[Task item]
Transcribe all of the data verbatim, please, and leave out its pictures.
━━━
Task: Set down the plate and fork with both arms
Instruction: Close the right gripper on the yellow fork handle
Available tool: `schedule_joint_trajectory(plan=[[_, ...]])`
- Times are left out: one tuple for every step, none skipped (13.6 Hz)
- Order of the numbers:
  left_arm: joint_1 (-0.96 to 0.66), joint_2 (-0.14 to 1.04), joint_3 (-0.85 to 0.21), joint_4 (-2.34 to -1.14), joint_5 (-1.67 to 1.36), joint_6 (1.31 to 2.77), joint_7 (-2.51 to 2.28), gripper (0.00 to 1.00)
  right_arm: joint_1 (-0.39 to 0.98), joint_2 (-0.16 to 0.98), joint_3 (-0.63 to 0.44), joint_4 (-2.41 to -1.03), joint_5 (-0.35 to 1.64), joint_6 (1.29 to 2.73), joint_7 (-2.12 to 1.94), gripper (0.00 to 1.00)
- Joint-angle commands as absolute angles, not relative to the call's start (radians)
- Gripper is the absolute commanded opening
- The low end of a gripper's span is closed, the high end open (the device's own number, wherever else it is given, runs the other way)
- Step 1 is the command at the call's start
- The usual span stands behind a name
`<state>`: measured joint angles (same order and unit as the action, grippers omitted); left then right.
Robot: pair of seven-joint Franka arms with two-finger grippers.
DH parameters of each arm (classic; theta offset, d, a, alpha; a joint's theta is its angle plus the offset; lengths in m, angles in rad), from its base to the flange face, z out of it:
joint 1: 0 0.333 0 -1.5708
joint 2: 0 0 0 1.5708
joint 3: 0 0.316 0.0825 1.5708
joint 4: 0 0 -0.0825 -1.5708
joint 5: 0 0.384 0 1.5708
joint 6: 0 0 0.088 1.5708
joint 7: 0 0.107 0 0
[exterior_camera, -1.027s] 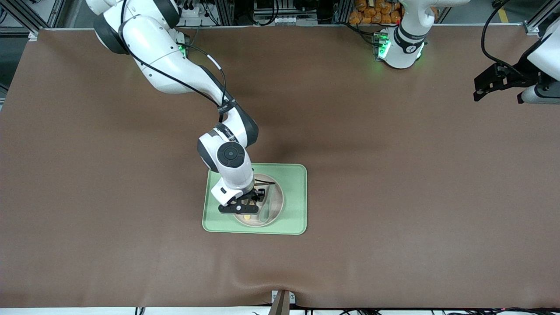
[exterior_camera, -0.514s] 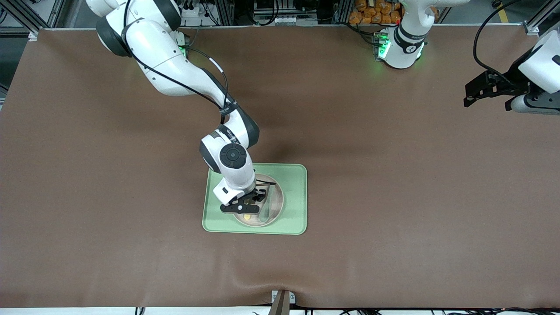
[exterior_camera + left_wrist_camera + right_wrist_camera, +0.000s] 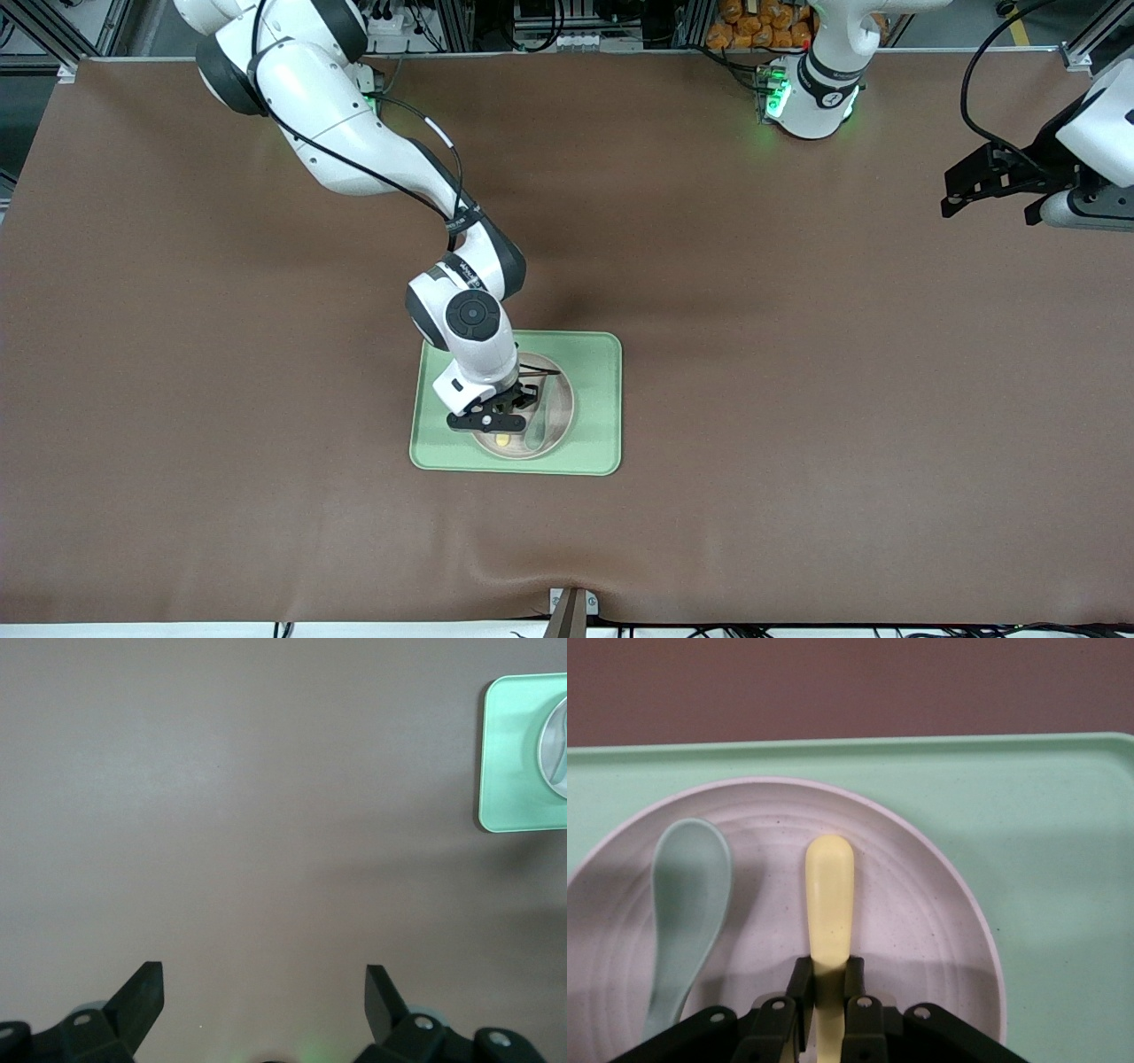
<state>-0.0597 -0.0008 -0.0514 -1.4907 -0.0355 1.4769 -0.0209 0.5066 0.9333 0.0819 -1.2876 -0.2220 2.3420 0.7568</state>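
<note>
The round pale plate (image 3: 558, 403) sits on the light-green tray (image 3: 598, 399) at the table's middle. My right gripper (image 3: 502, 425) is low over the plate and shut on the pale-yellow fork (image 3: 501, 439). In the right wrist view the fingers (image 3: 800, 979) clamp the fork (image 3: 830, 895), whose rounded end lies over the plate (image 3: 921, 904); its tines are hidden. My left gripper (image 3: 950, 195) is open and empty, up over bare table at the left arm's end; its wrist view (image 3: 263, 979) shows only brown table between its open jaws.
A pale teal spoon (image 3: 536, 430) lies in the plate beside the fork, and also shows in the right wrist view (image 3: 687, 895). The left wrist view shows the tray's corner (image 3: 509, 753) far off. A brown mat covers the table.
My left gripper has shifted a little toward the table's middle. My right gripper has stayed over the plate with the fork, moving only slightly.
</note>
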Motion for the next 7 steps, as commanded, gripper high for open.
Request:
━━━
[Response]
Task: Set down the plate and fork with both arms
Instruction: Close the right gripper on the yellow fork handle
Available tool: `schedule_joint_trajectory(plan=[[_, ...]])`
- Times are left out: one tuple for every step, none skipped (13.6 Hz)
- Order of the numbers:
  left_arm: joint_1 (-0.96 to 0.66), joint_2 (-0.14 to 1.04), joint_3 (-0.85 to 0.21), joint_4 (-2.34 to -1.14), joint_5 (-1.67 to 1.36), joint_6 (1.31 to 2.77), joint_7 (-2.51 to 2.28), gripper (0.00 to 1.00)
  right_arm: joint_1 (-0.39 to 0.98), joint_2 (-0.16 to 0.98), joint_3 (-0.63 to 0.44), joint_4 (-2.41 to -1.03), joint_5 (-0.35 to 1.64), joint_6 (1.29 to 2.73), joint_7 (-2.12 to 1.94), gripper (0.00 to 1.00)
- Joint-angle commands as absolute angles, not relative to the call's start (radians)
- Gripper is the absolute commanded opening
- The low end of a gripper's span is closed, the high end open (the device's own number, wherever else it is given, runs the other way)
- Step 1 is the command at the call's start
- The usual span stands behind a name
`<state>`: measured joint angles (same order and unit as the action, grippers omitted); left then right.
Robot: pair of seven-joint Franka arms with two-finger grippers.
DH parameters of each arm (classic; theta offset, d, a, alpha; a joint's theta is its angle plus the offset; lengths in m, angles in rad), from its base to the flange face, z out of it:
joint 1: 0 0.333 0 -1.5708
joint 2: 0 0 0 1.5708
joint 3: 0 0.316 0.0825 1.5708
joint 4: 0 0 -0.0825 -1.5708
joint 5: 0 0.384 0 1.5708
joint 6: 0 0 0.088 1.5708
joint 7: 0 0.107 0 0
[exterior_camera, -1.027s] 
[exterior_camera, -0.514s] 
[exterior_camera + left_wrist_camera + right_wrist_camera, +0.000s] 
<state>-0.0597 -0.0008 -0.0514 -1.4907 -0.0355 1.4769 -0.0209 0.5066 0.9333 0.0819 -1.2876 -0.2220 2.3420 0.7568</state>
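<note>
The round pale plate (image 3: 558, 403) sits on the light-green tray (image 3: 598, 399) at the table's middle. My right gripper (image 3: 502, 425) is low over the plate and shut on the pale-yellow fork (image 3: 501, 439). In the right wrist view the fingers (image 3: 800, 979) clamp the fork (image 3: 830, 895), whose rounded end lies over the plate (image 3: 921, 904); its tines are hidden. My left gripper (image 3: 950, 195) is open and empty, up over bare table at the left arm's end; its wrist view (image 3: 263, 979) shows only brown table between its open jaws.
A pale teal spoon (image 3: 536, 430) lies in the plate beside the fork, and also shows in the right wrist view (image 3: 687, 895). The left wrist view shows the tray's corner (image 3: 509, 753) far off. A brown mat covers the table.
My left gripper has shifted a little toward the table's middle. My right gripper has stayed over the plate with the fork, moving only slightly.
</note>
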Motion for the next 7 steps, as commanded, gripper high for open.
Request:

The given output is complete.